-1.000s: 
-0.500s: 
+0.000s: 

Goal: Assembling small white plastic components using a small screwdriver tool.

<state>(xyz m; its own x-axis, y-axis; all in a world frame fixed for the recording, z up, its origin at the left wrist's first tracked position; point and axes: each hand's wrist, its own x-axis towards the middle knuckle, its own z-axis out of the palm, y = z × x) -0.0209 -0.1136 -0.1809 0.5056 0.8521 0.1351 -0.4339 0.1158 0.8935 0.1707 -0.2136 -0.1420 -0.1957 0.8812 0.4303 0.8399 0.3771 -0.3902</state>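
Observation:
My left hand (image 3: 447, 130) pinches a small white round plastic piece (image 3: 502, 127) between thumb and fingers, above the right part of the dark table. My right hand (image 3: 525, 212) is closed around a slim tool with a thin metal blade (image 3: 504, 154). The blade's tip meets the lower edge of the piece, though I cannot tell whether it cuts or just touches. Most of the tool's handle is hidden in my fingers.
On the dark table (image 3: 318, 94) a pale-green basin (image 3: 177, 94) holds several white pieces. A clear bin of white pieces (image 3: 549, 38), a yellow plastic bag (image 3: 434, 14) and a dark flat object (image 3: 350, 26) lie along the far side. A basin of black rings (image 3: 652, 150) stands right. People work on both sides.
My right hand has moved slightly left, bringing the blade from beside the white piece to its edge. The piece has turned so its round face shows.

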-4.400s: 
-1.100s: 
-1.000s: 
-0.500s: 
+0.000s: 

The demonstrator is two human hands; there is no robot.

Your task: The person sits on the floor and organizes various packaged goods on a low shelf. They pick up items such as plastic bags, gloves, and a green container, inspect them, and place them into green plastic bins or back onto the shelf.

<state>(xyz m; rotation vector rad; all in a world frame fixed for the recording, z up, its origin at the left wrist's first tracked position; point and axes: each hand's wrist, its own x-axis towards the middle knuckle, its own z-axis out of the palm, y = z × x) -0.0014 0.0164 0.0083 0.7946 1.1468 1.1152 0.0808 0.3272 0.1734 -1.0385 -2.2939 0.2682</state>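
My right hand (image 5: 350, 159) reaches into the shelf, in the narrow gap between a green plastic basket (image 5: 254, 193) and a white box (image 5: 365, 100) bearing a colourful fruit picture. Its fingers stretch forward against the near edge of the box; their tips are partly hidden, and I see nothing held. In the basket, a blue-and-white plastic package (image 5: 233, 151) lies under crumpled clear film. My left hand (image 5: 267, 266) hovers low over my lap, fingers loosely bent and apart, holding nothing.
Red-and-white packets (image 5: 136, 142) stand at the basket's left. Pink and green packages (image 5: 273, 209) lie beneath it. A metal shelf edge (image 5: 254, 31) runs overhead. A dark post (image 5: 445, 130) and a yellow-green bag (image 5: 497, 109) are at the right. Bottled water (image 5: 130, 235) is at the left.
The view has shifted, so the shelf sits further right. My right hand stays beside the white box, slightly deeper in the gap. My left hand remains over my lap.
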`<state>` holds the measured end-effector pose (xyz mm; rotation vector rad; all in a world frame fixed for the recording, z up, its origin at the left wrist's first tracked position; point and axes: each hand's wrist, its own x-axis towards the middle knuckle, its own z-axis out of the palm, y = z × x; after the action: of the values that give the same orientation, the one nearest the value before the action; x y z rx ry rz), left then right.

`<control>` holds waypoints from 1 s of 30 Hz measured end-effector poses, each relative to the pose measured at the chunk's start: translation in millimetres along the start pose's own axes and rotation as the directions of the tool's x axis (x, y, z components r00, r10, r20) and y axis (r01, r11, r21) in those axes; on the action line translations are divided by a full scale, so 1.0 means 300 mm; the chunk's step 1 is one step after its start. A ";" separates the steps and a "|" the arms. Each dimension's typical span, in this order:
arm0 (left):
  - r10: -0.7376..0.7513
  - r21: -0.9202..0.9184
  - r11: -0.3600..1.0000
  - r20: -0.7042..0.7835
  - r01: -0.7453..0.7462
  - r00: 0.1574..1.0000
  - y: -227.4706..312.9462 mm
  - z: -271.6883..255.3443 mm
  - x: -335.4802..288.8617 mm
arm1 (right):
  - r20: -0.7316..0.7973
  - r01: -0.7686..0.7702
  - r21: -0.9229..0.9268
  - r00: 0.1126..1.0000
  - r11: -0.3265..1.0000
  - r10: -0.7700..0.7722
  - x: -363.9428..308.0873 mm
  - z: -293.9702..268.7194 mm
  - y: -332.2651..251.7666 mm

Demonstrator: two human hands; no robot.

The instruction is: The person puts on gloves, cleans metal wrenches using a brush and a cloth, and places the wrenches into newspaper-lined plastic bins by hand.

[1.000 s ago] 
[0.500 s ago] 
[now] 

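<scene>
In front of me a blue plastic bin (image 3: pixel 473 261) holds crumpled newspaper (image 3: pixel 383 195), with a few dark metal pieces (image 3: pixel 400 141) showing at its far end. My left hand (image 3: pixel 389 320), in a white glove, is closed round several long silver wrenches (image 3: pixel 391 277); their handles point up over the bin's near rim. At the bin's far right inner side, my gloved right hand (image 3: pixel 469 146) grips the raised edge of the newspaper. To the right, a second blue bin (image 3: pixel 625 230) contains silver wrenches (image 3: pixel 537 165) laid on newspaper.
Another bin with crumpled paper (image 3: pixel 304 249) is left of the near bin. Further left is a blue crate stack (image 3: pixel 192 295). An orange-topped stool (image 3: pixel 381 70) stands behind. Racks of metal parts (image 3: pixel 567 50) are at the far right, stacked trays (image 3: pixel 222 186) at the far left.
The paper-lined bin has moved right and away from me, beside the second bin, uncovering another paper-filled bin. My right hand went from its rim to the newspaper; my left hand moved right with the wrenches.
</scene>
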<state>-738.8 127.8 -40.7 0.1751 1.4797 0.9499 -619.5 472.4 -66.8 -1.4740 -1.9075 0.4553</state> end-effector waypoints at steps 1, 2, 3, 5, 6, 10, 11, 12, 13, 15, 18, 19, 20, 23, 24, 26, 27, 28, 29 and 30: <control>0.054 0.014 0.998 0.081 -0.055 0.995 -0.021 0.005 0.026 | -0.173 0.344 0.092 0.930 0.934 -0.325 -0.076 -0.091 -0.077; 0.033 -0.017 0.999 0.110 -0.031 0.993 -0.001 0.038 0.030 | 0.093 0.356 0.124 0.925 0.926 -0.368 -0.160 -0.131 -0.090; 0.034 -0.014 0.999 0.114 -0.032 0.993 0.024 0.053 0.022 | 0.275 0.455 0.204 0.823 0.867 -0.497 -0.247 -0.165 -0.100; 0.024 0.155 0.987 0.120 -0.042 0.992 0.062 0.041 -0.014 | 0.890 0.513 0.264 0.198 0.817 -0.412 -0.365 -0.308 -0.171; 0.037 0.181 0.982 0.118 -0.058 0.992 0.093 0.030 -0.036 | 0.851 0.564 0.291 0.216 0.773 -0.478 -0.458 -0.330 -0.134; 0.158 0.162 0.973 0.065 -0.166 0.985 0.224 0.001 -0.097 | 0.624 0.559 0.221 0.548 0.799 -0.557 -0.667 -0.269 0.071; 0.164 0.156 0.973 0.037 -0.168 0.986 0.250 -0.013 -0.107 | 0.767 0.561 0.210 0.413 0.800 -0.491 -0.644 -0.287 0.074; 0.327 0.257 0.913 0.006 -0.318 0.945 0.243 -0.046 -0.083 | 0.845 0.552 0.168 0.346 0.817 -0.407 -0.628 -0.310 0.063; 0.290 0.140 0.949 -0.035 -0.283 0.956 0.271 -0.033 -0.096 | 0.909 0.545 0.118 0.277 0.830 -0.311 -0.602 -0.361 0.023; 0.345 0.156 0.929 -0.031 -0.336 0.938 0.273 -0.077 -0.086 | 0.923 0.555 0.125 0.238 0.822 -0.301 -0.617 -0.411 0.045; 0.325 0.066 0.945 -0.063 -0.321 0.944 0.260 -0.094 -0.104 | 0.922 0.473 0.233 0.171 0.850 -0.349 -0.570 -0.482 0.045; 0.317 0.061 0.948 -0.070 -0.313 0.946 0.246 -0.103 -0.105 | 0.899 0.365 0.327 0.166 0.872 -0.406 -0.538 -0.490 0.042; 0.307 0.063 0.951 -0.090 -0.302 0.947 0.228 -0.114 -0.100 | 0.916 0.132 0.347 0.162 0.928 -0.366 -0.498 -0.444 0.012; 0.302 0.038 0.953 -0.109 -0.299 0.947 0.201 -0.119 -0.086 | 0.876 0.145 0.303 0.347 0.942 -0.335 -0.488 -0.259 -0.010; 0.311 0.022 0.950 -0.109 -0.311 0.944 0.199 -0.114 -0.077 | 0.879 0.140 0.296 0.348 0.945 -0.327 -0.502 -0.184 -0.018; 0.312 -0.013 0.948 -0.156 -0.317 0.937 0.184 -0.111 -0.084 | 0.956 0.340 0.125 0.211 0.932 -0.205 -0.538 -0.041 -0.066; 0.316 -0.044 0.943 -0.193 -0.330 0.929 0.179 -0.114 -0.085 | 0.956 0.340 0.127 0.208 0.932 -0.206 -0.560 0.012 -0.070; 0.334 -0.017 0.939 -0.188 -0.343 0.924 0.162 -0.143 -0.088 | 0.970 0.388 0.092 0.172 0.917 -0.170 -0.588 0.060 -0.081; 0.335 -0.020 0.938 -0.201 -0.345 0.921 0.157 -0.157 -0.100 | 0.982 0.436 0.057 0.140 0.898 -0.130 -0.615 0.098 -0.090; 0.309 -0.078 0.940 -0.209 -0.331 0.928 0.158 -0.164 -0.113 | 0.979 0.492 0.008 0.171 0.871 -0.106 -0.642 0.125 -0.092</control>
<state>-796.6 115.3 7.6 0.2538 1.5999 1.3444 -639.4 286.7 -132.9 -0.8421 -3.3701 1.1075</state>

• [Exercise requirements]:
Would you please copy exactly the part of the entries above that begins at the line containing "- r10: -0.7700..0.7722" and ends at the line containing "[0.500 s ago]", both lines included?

• [Answer box]:
  - r10: -0.7700..0.7722
  - x: -363.9428..308.0873 mm
  - z: -293.9702..268.7194 mm
  - y: -332.2651..251.7666 mm

Demonstrator: two human hands; no robot.

The instruction is: The person puts on gloves, cleans metal wrenches using a brush and a cloth, and places the wrenches into newspaper-lined plastic bins by hand.

[1.000 s ago] 
[0.500 s ago] 

The response is now done.